As anthropogenic forces contribute to increasing range disjunction in many species as a result of habitat fragmentation and loss, predicting how individual populations will respond to climate change is increasingly important. The South Texas population of spadefoot toads experiences a significantly different climate than other populations and has two unique haplotypes not seen in other populations (Fig. 7). Future studies that attempt to detect signatures of selection across the entire genome for S. bombifrons from South Texas could provide some insight into whether and how local adaptation of the South Texas population may have contributed to its survival in this region.
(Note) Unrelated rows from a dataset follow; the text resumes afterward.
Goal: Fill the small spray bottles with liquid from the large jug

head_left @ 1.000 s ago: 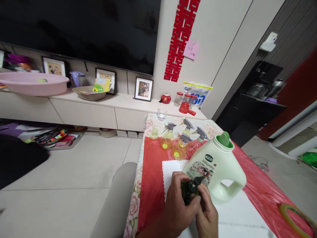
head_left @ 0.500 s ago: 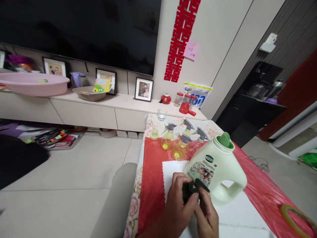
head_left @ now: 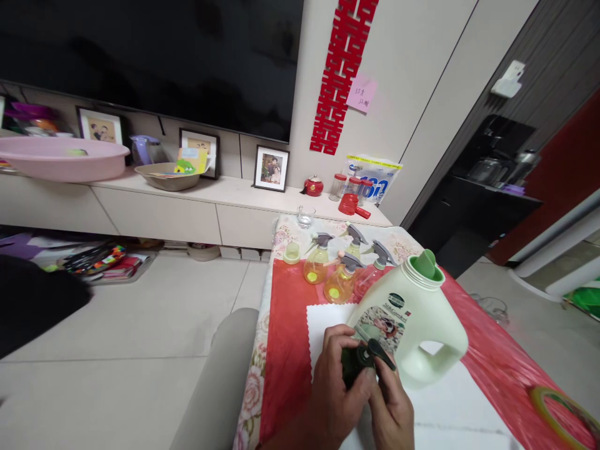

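The grip of the left hand point(head_left: 335, 384) and right hand point(head_left: 392, 403), at lower centre, covers most of the dark pump bottle point(head_left: 359, 362); its base cannot be seen. Behind the hands, a lower corner of the pale green jug point(head_left: 435, 319) is lost, and the finest print on its label is too small to read. The desk point(head_left: 290, 362) runs off the bottom edge. At lower right, the frame crops the tape roll point(head_left: 539, 403); at left, the pink basin point(head_left: 65, 165) and a blurred black shape point(head_left: 37, 300).

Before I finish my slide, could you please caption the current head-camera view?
Left hand and right hand hold a dark pump bottle beside a pale green jug.
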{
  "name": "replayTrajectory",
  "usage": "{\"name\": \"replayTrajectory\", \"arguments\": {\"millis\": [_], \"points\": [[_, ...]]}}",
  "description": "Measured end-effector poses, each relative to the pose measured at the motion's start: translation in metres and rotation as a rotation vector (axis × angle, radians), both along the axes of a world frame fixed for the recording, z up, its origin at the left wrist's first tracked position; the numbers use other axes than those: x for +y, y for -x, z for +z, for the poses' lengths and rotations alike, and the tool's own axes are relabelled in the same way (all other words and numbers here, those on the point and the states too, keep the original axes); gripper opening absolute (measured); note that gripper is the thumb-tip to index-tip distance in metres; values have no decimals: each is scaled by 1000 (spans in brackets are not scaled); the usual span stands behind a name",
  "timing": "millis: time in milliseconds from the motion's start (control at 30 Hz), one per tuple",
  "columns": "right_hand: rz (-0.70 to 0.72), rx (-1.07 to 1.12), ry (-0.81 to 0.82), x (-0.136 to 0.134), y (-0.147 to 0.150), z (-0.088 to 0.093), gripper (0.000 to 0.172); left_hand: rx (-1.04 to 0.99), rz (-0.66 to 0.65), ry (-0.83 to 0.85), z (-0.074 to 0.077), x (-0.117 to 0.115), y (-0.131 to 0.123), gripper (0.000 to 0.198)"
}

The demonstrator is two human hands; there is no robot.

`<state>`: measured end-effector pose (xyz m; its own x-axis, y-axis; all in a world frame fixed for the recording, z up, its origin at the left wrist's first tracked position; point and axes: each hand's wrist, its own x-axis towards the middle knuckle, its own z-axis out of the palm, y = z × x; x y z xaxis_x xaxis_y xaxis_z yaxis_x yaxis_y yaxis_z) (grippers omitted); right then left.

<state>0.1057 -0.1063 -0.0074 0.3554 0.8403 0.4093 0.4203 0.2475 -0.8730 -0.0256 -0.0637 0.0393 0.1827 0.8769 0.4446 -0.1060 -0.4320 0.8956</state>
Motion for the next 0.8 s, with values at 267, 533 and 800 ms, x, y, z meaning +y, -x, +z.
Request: {"name": "replayTrajectory", "arguments": {"millis": [267,533,800], "points": [[-24,13,-33,-1,3,1,36,13,-45,-50,-5,0,1,24],[-91,-75,-90,2,8,3,32,51,-21,-83,-10,-1,1,27],[-58,-113,-61,2,15,28,33,-47,-59,-25,-23,1,9,33]]}}
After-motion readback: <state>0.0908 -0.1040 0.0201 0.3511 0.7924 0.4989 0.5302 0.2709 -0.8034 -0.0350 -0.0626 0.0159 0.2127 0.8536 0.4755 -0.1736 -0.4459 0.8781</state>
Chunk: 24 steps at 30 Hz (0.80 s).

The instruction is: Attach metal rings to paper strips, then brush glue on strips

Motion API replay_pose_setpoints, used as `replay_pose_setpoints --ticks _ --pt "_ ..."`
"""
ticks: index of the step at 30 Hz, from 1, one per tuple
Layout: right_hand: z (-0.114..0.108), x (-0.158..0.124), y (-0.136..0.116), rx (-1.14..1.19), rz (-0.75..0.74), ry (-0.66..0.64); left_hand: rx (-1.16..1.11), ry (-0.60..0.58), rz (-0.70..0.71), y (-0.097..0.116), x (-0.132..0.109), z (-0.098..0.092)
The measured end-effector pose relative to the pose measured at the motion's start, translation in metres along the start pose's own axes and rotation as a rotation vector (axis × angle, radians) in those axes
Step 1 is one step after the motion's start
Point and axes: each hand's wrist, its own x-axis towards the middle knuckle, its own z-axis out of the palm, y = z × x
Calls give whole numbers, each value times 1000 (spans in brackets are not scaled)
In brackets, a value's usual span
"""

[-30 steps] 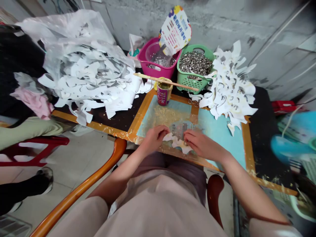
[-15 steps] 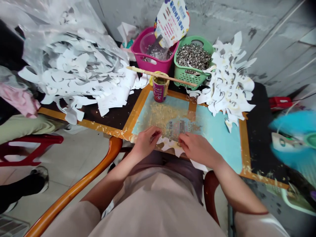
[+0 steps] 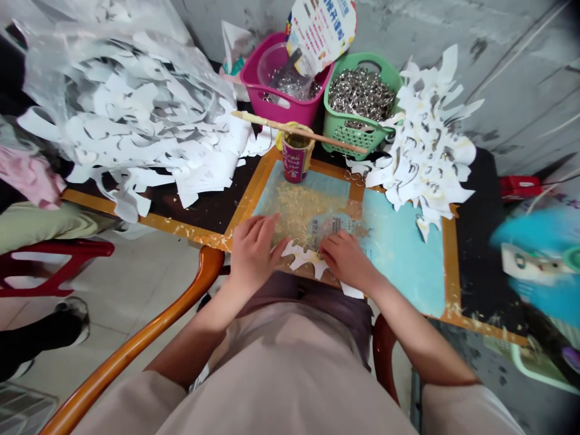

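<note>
A fan-shaped paper card [image 3: 321, 33] stands at the far edge of the table, behind the pink plastic basket [image 3: 272, 84], its columns of red and dark Chinese characters visible but too small to read (no single word can be made out with confidence). The purple-and-red label on the tin can [image 3: 294, 160] and the small print on the printed sheet [image 3: 333, 226] near the hands stay illegible, as does the blurred white label [image 3: 528, 264] at right.

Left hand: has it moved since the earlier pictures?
Yes, the left hand has shifted toward the person's left, judged against the printed can.
</note>
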Motion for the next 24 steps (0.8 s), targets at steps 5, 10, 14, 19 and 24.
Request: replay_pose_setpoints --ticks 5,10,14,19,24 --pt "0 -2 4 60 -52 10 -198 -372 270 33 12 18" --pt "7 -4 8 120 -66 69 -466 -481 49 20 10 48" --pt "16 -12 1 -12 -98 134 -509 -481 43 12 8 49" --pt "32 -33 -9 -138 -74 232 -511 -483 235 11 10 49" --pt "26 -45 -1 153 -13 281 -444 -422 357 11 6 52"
Understanding the geographic distribution of a species and the cause of any disjunction is critically important in predicting the response of that species to climate change. For example, anthropogenically driven disjunctions due to land use conversion and the resulting habitat fragmentation can greatly limit a species’ ability to respond to climate change by restricting available habitat to shift into and because isolated populations have lower standing genetic variation and thus a decreased ability to adapt to climate change. Significant literature has focused on the impacts of anthropogenic habitat fragmentation on the abilities of species to respond to climate change (e.g., Honnay et al., 2002; Opdam & Wascher, 2004).

Natural (non-anthropogenic) range disjunctions can also be important considerations in evaluating and predicting a species’ response to climate change. For example, climate change will proceed at a different rate for populations occurring at different latitudes or elevations, and population isolation means that any given population will have a lower effective population size than an overall census would suggest. Thus, the combination of limited geographic range, low gene flow between populations, and demographic stochasticity within populations may mean that the extinction risk of disjunct populations is higher than currently recognized.